[Python-Dev] proposed struct module format code addition

Sun Oct 3 03:08:57 CEST 2004

Good day everyone,

I have produced a patch against the latest CVS to add support for two 
new formatting characters in the struct module.  It is currently an RFE, 
which I include a link to at the end of this post.  Please read the 
email before you respond to it.

Generally, the struct module is for packing and unpacking of binary 
data.  It includes support to pack and unpack the c types:
byte, char, short, long, long long, char[], *, and certain variants of 
those (signed/unsigned, big/little endian, etc.)

Purpose
-------
I had proposed two new formatting characters, 'g' and 'G' (for biGint or 
lonG int).

There was one primary purpose, to offer users the opportunity to specify 
their own integer lengths (very useful for cryptography, and real-world 
applications that involve non-standard sized integers).  Current 
solutions involve shifting, masking, and multiple passes over data.

There is a secondary purpose, and that is that future n-byte integers 
(like 16-byte/128-bit integers as supported by SSE2) are already taken 
care of.

It also places packing and unpacking of these larger integers in the 
same module as packing and packing of other integers, floats, etc.  This 
makes documentation easy.

Functionality-wise, it merely uses the two C functions 
_PyLong_FromByteArray() and _PyLong_ToByteArray(), with a few lines to 
handle interfacing with the pack and unpack functions in the struct module.

An example of use is as follows:
 >>> struct.pack('>3g', -1)
'\xff\xff\xff'
 >>> struct.pack('>3g', 2**23-1)
'\x7f\xff\xff'
 >>> struct.pack('>3g', 2**23)
Traceback (most recent call last):
   File "<stdin>", line 1, in ?
OverflowError: long too big to convert
 >>> struct.pack('>3G', 2**23)
'\x80\x00\x00'

It follows the struct module standard 'lowercase for signed, uppercase 
for unsigned'.

Arguments
---------
There seem to be a few arguments against its inclusion into 
structmodule.c...

Argument:
    The size specifier is variable, so you must know the size/magnitude 
of the thing you are (un)packing before you (un)pack it.

My Response:
    All use cases I have for this particular mechanism involve not using 
'variable' sized structs, but fixed structs with integers of 
non-standard byte-widths.  Specifically, I have a project in which I use 
some 3 and 5 byte unsigned integers.  One of my (un)pack format 
specifiers is '>H3G3G', and another is '>3G5G' (I have others, but these 
are the most concise).
    Certainly this does not fit the pickle/cPickle long (un)packing 
use-case, but that problem relies on truely variable long integer 
lengths, of which this specifier does not seek to solve.
    Really, the proposed 'g' and 'G' format specifiers are only as 
variable as the previously existing 's' format specifier.

Argument:
    The new specifiers are not standard C types.

My Response:
    Certainly they are not standard C types, but they are flexible 
enough to subsume all current integer C type specifiers.  The point was 
to allow a user to have the option of specifying their own integer 
lengths.  This supports use cases involving certain kinds of large 
dataset processing (my use case, which I may discuss after we release) 
and cryptography, specifically in the case of PKC...
while 1:
     blk = get_block()
     iblk = struct.unpack('>128G', blk)[0]
     uiblk = pow(iblk, power, modulous)
     write_block(struct.pack('>128G', uiblk))

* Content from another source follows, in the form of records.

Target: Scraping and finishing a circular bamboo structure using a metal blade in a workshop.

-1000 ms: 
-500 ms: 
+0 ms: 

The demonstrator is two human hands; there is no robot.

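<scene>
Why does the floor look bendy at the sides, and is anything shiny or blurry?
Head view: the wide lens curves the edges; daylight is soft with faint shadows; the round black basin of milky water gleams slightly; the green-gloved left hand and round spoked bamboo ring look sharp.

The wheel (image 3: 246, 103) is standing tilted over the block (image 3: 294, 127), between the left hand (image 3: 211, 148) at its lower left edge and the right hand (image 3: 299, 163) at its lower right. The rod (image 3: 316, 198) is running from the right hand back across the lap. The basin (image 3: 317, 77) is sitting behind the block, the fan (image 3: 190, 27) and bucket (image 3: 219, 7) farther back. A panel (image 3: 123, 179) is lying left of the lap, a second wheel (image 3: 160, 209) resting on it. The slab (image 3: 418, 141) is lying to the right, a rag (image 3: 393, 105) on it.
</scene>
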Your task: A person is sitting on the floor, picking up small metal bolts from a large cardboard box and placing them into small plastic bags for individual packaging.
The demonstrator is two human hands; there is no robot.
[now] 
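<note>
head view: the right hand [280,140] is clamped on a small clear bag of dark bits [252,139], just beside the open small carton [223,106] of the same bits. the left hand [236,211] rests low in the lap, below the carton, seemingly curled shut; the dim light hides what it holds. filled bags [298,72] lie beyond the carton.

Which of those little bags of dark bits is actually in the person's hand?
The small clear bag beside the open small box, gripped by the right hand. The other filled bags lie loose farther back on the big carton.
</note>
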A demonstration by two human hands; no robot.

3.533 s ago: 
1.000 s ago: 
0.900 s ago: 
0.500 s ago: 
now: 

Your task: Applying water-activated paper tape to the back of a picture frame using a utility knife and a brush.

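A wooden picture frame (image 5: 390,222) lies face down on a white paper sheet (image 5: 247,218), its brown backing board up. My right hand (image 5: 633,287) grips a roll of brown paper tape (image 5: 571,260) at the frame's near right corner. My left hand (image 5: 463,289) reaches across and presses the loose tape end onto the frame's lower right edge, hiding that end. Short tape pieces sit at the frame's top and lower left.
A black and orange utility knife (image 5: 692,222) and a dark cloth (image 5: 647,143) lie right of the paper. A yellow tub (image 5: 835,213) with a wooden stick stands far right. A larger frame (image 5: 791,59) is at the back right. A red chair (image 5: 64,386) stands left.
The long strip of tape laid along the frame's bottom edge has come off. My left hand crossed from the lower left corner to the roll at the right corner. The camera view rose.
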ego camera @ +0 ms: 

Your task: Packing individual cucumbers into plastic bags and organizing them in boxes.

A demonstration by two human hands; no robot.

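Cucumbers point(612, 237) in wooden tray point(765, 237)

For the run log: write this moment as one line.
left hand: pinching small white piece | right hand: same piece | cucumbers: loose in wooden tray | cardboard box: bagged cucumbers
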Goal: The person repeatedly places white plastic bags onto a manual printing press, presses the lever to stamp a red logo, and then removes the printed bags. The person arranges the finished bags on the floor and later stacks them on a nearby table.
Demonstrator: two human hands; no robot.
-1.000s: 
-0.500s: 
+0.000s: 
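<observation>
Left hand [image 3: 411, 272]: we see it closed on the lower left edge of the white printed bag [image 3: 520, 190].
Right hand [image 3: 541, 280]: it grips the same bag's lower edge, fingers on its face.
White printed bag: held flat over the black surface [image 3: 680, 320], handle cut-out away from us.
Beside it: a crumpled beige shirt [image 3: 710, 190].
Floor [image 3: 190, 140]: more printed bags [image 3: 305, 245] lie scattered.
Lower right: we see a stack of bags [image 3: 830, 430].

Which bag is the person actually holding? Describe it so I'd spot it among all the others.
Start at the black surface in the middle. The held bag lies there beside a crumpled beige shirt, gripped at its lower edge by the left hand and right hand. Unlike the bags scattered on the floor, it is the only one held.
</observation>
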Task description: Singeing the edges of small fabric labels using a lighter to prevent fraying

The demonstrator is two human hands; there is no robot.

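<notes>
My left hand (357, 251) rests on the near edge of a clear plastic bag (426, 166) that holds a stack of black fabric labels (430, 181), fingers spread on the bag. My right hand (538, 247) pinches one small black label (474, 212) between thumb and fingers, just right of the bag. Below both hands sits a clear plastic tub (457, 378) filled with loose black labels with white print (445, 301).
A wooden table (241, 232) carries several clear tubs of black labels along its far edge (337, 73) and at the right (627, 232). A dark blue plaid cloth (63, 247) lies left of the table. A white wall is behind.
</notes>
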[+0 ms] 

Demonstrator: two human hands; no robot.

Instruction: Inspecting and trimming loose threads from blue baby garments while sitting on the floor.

    The 'p' format specifier is also not a standard C type, and yet it 
is included in struct, specifically because it is useful.

Argument:
    You can already do the same thing with:
     pickle.encode_long(long_int)
     pickle.decode_long(packed_long)
and some likely soon-to-be included additions to the binascii module.

My Response:
    That is not the same.  Nontrivial problems require multiple passes 
over your data with multiple calls.  A simple:
     struct.unpack('H3G3G', st)
becomes:
     pickle.decode_long(st[:2]) #or an equivalent struct call
     pickle.decode_long(st[2:5])
     pickle.decode_long(st[5:8])
And has no endian or sign options, or requires the status quo using of 
masks and shifts to get the job done.  As previously stated, one point 
of the module is to reduce the amount of bit shifting and masking required.

Argument:
    We could just document a method for packing/unpacking these kinds of 
things in the struct module, if this really is where people would look 
for such a thing.

My Response:
    I am not disputing that there are other methods of doing this, I am 
saying that the struct module includes a framework and documentation 
location that can include this particular modification with little 
issue, which is far better than any other proposed location for 
equivalent functionality.
    Note that functionality equivalent to pickle.encode/decode_long is 
NOT what this proposed enhancement is for.

Argument:
    The struct module has a steep learning curve already, and this new 
format specifier doesn't help it.

My Response:
    I can't see how a new format specifier would necessarily make the 
learning curve any more difficult, if it was even difficult in the first 
place.

Why am I even posting
---------------------
Raymond has threatened to close this RFE due to the fact that only I 
have been posting to state that I would find such an addition useful.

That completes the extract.